Each primer product was identified via melting curve analysis. The temperature conditions of the amplification process are as follows. Cycle 1, 95℃ for 3 minutes; cycle 2 (50 cycles; step 1, 95℃ for 10 seconds; step 2, 55℃ for 45 seconds); cycle 3, 95℃ for 1 minute; cycle 4, 55℃ for 1 minute; cycle 5 (80 cycles; step 1, 55℃ for 10 seconds; step 2, increase set point temperature after 2nd cycle by 0.5℃). Each mRNA level was calculated using the 2-ΔCt method based on the Ct value using β-actin as the reference housekeeping gene.

Western blot

Sodium dodecyl sulfate polyacrylamide gel electrophoresis was performed with 10%–15% sodium dodecyl sulfate-polyacrylamide gel and 50 µg of cell lysate was loaded in each well. After electrophoresis, the cells were electro-transferred to Immobilon-P transfer membrane (Millipore, Billerica, MA, USA) under 200 mA for 2 hours. Three percent of BSA (AMRESCO, Solon, OH, USA) was used to inhibit nonspecific binding. After that, the primary antibody was added, reacted at room temperature for 1 hour, washed and secondary antibody was used. One of the ECL peroxidase-labeled anti-rabbit (Amersham, Piscataway, NJ, USA) or ECL peroxidase-labeled anti-mouse (Amersham) was selected for the primary antibody host, and then sensitized using Amersham ECL Western Blotting Detection Reagents (Amersham).

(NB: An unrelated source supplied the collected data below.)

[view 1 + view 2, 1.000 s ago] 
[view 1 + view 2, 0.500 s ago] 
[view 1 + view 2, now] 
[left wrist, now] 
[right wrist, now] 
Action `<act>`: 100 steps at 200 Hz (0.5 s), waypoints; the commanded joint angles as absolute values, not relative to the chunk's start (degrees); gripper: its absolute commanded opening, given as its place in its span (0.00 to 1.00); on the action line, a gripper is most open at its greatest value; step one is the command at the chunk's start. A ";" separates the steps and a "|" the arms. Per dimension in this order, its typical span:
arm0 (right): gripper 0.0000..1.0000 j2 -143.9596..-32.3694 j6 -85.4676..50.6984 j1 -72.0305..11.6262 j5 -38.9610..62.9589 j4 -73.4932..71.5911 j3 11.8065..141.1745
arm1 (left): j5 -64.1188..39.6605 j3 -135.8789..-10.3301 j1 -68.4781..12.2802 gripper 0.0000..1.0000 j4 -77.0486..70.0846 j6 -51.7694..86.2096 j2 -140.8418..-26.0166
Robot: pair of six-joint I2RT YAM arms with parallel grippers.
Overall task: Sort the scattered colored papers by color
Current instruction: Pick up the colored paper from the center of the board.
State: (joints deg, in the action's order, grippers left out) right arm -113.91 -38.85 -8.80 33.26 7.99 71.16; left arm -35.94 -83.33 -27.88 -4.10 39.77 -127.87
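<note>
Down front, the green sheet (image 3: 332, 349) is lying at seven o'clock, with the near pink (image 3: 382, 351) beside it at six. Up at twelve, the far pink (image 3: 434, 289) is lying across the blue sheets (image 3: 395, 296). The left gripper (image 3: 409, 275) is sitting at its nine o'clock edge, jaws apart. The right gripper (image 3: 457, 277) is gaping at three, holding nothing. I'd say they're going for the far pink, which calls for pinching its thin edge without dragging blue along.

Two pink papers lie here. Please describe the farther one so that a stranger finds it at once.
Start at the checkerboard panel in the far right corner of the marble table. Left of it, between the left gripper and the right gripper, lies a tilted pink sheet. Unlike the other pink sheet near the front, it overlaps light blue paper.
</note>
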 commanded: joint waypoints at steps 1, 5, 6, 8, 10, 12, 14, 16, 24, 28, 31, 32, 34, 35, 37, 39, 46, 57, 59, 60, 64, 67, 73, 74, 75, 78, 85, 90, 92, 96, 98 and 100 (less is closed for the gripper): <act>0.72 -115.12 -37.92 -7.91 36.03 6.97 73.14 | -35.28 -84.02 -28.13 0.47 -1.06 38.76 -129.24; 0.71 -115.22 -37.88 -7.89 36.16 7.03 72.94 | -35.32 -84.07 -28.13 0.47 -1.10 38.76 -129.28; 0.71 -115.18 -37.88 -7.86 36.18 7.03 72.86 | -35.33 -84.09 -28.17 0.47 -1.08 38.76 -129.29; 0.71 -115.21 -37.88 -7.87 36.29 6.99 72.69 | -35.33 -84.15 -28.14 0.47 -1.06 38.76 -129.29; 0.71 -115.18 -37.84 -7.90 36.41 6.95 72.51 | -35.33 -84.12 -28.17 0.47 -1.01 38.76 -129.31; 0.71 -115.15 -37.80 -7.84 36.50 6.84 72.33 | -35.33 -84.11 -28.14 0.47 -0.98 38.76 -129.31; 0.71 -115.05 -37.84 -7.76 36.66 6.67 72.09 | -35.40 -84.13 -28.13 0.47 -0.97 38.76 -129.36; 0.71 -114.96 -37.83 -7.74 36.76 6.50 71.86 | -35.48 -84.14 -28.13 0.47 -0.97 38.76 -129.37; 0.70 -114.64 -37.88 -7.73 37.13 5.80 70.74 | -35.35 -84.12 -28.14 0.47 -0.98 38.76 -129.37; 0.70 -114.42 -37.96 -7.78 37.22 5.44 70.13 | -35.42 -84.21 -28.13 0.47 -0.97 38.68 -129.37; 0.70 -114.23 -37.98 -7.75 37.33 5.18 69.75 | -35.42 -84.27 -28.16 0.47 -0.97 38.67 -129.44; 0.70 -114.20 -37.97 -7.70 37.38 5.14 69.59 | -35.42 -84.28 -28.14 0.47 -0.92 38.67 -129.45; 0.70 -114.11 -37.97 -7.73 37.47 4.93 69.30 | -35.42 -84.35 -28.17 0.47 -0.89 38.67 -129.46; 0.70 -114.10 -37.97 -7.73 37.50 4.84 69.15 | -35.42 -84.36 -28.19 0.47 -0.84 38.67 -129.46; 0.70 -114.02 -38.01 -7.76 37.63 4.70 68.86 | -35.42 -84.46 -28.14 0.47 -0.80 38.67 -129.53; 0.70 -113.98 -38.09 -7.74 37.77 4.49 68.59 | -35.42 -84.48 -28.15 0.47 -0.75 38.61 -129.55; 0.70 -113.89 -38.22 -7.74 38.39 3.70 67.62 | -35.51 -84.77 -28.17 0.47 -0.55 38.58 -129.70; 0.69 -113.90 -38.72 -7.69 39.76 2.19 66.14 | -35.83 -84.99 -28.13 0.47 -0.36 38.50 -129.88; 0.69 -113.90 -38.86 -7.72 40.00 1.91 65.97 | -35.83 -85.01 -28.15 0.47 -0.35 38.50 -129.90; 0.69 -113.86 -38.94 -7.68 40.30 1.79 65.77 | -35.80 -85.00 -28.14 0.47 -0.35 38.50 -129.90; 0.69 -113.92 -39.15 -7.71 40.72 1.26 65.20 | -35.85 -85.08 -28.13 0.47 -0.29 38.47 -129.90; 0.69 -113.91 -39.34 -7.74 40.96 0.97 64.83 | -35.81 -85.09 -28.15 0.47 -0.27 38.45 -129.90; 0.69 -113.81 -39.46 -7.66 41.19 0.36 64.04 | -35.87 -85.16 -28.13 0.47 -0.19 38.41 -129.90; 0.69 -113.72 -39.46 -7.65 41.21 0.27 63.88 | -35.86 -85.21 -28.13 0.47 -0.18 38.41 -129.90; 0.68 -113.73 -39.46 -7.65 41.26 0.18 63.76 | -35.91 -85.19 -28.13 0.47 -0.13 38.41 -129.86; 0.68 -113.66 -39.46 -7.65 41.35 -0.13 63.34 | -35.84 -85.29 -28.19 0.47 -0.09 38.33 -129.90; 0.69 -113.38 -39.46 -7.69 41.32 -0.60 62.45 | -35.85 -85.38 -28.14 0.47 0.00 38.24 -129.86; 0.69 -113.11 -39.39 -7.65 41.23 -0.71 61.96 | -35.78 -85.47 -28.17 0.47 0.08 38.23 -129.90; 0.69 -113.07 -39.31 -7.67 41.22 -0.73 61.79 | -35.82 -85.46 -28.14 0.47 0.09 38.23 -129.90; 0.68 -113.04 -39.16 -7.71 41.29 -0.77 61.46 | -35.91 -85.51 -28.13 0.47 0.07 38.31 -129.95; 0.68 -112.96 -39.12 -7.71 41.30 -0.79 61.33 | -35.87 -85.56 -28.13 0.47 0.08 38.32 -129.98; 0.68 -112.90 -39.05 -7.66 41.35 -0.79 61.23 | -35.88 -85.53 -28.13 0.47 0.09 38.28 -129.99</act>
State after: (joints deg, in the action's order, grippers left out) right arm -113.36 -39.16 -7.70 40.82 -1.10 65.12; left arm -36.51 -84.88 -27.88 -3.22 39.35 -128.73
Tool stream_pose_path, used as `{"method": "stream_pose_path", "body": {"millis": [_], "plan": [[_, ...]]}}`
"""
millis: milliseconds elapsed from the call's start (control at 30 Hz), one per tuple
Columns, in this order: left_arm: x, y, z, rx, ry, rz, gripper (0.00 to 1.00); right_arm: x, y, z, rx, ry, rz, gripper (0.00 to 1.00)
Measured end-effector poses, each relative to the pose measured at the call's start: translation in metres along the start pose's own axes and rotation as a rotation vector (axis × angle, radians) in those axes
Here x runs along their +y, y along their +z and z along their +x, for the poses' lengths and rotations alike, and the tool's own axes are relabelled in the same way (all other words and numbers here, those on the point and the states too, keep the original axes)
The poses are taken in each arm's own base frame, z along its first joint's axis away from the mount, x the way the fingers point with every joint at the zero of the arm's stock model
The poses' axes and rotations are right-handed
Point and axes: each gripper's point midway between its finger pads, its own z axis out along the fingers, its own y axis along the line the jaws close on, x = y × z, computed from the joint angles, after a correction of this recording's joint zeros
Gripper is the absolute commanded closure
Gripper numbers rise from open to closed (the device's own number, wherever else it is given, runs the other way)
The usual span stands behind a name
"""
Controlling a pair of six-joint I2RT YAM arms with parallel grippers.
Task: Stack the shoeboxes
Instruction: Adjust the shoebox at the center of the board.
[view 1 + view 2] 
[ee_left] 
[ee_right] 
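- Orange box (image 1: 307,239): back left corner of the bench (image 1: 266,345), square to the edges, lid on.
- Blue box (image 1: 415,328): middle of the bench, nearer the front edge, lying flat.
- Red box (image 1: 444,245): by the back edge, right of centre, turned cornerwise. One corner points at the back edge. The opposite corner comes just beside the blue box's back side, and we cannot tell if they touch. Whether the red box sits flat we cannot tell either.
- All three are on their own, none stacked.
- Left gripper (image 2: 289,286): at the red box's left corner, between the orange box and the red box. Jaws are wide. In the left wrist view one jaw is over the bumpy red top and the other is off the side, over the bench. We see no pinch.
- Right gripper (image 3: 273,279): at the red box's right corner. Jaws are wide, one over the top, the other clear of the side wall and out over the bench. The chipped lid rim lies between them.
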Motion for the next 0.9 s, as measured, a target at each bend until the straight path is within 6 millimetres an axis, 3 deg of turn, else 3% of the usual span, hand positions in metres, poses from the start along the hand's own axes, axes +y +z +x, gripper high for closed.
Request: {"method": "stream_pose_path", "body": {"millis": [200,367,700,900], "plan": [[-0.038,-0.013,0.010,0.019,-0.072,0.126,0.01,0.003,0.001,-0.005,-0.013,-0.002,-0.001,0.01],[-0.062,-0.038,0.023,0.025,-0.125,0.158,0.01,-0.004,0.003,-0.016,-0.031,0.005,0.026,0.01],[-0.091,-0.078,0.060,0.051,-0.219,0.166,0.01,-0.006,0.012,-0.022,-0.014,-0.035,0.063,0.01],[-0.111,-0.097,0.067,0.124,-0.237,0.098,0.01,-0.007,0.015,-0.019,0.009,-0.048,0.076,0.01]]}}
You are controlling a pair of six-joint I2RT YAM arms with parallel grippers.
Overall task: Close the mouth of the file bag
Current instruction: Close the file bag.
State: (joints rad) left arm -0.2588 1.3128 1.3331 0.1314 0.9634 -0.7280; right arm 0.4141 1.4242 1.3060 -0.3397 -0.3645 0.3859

Induction of oxidative stress and evaluation of cell survival

The differentiated RGC-5 cells were treated with H2O2 (800 µM) for 24 hours to induce oxidative stress. Cell viability was assessed using lactate dehydrogenase (LDH) assay. The amount of LDH was measured via colorimetric assay (Calbiochem-Novabiochem, San Diego, CA, USA), and whole cells were frozen. In comparison with the amount of LDH measured after death, the degree of destruction was evaluated. Serial dilutions of commercially available bevacizumab (Avastin; Genentech, San Francisco, CA, USA) were performed to obtain treatment concentrations of 0.01, 0.1, and 1 mg/mL.

Statistical analysis

Data are expressed as the mean ± standard deviation of at least three different experiments performed from separate cell preparations, and at least triplicate determinations were performed for each experiment. Statistical tests to determine the difference between groups were performed by Mann-Whitney U-test using SPSS ver. 18.0 (SPSS Inc., Chicago, IL, USA). A p-value of less than 0.05 was considered statistically significant.

Results

Effect of bevacizumab on the survival of RGC-5 cell line under oxidative stress

Oxidative stress was induced in RGC-5 cells treated for 24 hours using 800 µM H2O2. At that time, the RGC-5 cells were simultaneously treated with the anti-VEGF antibody, bevacizumab (0, 0.01, 0.1, and 1 mg), and the effect of this treatment on the survival was evaluated by LDH assay. We confirmed that the cell damage increased as the concentration of the bevacizumab increased. In the absence of oxidative stress, RGC-5 cytotoxicity increased following treatment with 1 mg bevacizumab, which was higher than oxidative stress-induced cytotoxicity (Fig. 2).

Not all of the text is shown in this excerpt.